Like this they conversed, neither one knowing the other’s thoughts, empty words passing between them, and soon she fell asleep to his ramblings. When she woke she heard not just his voice but a full conversation in midstream, causing her to jump.

Silas stood with his hands in his pockets, his denim shirt half-buttoned, glancing blithely at George.

“It’s just me,” he told her. “You were still asleep when I peeked in; George invited me to stay.”

“Not too long,” George said. “I can only manage the man in fits.”

George was so alert it nearly unnerved her. He had sweat through his fever, but there was no way she could delude herself into thinking the turn in his health might last.

“Thank you for helping with me,” George said to Silas. “I can only imagine the strain.”

“It’s my pleasure. I must say with you locked up in here, that it’s the best we’ve gotten along in ages.”

“You two,” Isabelle said. “Like old friends…”

“Hardly. I’ve asked Silas to go fetch Ezra. I know he wanted a word.”

She was bewildered by his ability to recollect Ezra’s attempted visit at the hospital, given his febrile ravings at the time.

“How nice,” she stammered.

“I’ll get on it,” Silas said, and he put a hand on George’s shoulder before turning to leave.

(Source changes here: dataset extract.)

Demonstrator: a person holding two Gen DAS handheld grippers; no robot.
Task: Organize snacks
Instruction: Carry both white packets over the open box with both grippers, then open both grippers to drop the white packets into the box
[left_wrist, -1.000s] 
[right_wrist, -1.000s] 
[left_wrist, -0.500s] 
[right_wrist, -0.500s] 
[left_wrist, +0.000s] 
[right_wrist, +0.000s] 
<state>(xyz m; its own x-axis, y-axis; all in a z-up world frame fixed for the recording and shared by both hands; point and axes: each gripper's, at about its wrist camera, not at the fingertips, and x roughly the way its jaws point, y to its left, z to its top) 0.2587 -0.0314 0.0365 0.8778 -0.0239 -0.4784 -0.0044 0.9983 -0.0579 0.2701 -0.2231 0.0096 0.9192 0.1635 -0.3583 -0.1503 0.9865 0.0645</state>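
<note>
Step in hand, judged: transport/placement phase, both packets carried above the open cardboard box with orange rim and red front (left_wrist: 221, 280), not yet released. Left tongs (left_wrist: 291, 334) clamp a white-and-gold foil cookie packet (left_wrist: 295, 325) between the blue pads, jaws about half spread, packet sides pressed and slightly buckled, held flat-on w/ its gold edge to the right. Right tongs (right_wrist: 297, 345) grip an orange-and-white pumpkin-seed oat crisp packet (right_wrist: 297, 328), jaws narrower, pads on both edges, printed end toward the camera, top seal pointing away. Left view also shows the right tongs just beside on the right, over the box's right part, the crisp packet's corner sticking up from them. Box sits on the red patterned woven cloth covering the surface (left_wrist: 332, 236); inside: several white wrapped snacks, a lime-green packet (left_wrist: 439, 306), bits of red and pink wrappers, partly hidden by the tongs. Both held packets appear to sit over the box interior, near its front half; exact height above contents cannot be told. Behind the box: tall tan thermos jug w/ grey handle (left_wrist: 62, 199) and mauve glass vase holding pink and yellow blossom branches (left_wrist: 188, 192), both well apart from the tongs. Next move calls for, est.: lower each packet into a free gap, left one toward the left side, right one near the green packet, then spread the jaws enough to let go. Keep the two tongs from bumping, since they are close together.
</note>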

The smoke had finally cleared from the sky and the day was unseasonably mild; a shallow gust at the open window rippled the curtains.

George asked if there might be a way to bring the bed closer to the window.

“I’d like to see outside,” he said. “It would mean the world.”

She didn’t know what to answer. For the first time since their reunion in the hospital, he was with her now, totally and fully, and knowing how short their time together might be, she felt it was paramount that they discuss the most prominent matters. But his needs overcame her own, and she swallowed her words.

“If I put pillows under the legs,” she said, “it should move over without much issue.”

“Oh, you must,” he said.

She knew what he would find when he looked out, what had come to his land, and yet she would abide by his wishes. He had a right to see for himself what had happened, and besides, there was beauty amidst the destruction—in the forest beyond their own that remained intact, in the sky he’d observed from the porch for so many years.

“Wait here,” she said.

“Isabelle,” he said, “I don’t think I’ll be going far.”

Once she’d wrestled the bed next to the window, George looked on without a word. His mind, she knew, was somewhere in the past. Even she could cobble together the memories in her own head—based around stories she’d heard endlessly—and imagine what George sensed taking place around them: his mother was in the guest room, tucking a sheet around the bed; his father outside, calling his name to join him on a tramp through the woods, the same woods where George would take his own son—the same woods where he’d find Prentiss and Landry.

She couldn’t bear to sit idle, holding her peace, with the forest before them burned to cinders. Though the field wasn’t visible from here, she was sure he was imagining what had happened to his crops over the hill.

“It was terrible, George,” she burst out. “I’m so sorry for your land. For the crop. I thought of lying to you, but I could never do such a thing. It can be salvaged, though. I promise you that much. I’ll do everything in my power to make it so.”

He blinked once and studied her with a distant serenity.

“It’s very persistent land. A few seasons, with your assistance.” He shook his head knowingly. “It will be better than I might ever have made it myself.”

Could the land he’d nursed and doted on be reduced to something as trivial as the calm of his demeanor suggested? The weight that was released from her—the bit of pain that was set free—made her want to believe it.